In 1992, Stern founded Hands Across Watts, an organization whose mission it was to create a strong foundation for underprivileged youth in housing projects including Imperial Courts, Nickerson Gardens, and Jordan Down. Stern partnered with the members of the Bloods and the Crips for Hands Across Watts, all with the hope of preserving the truce forged in the previous gang summits.

Following the 1992 Los Angeles Riots, Stern organized a meeting between 85 gang leaders and the Korean-American Grocers Association (KAGRO). On May 26, 1992, the summit came together in a local hotel. The outcome was a truce between the two groups, abating some of the racial tension that had fueled the riots.

== Incarceration ==
In 2007, Stern was convicted on five counts of wire fraud. He had been the chief executive officer of the L.A. National Association of Cosmetology, an organization that handled electronic funds transfers (EFTs) and automated clearing house payments (ACH). Several employees skimmed money off the top of the transfers and implicated Stern in their scheme. Stern signed a plea deal for five years in prison, on the promise that he would be able to appeal. Throughout the process, Stern maintained his innocence on all charges throughout his incarceration.

Stern was extradited to Mississippi due to many of the charges against him having originated from victims there.

From August 2010 to November 2011, Stern shared a prison cell with Ku Klux Klan leader Edgar Ray Killen, who was convicted of murdering three civil rights leaders during the 1960s. Killen and Stern forged a close relationship and Killen hand wrote dozens of letters to Stern outlining his views on race as well as confessing to other crimes. In addition to the letters, the former leader of the KKK signed over power of attorney and his land in Mississippi to Stern. Stern detailed his experience in the 2017 book Killen the KKK, co-authored by North Carolina author Autumn K. Robinson. Using his power of attorney, Stern "disbanded" Killen's incarnation of the KKK on January 5, 2016.

Stern was released from prison on November 8, 2011.

He founded Racial Reconciliation Ministries, an organization dedicated to promoting conversations between people of all races and resolving racial conflict. Speaking and working with groups across the country, Stern spoke out on issues of race and coordinated with members of a wide variety of organizations.

Stern's biography, Mississippi Still Burning (From Hoods to suits), was published in 2018 by One Human Race Inc and co-authored by North Carolina writer Autumn Karen (as Autumn K. Robinson). Stern resided in Moreno Valley and was the CEO/President of Racial Reconciliation Outreach Ministries Inc. a 501 C.3. Non Profit organization and One Human Race Inc.

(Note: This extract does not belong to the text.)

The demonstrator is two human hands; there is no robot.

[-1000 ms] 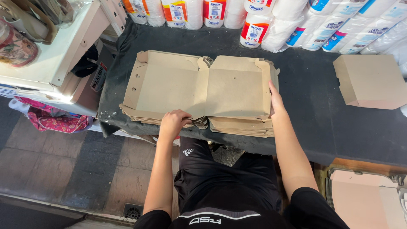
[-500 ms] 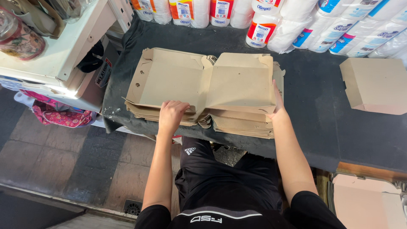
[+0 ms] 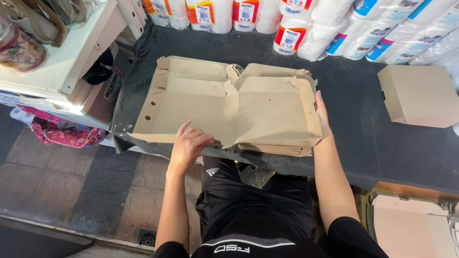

==National Socialist Movement==
On February 28, 2019, the Associated Press reported that, according to Michigan corporate records, Stern had replaced Jeff Schoep as the leader of the National Socialist Movement, a long-standing white nationalist organization, in January of that year. Schoep had sought out legal advice from Stern and signed over the organization to him as part of an attempt to reform. Stern said at the time that he wanted to use his position to undermine the group. Stern filed documents with a federal court in Virginia, asking that it issue a judgment against the NSM before one of the Unite the Right rally-related lawsuits pending against the group went to trial.

==Death==
Stern died of cancer at his home on October 11, 2019, at the age of 55.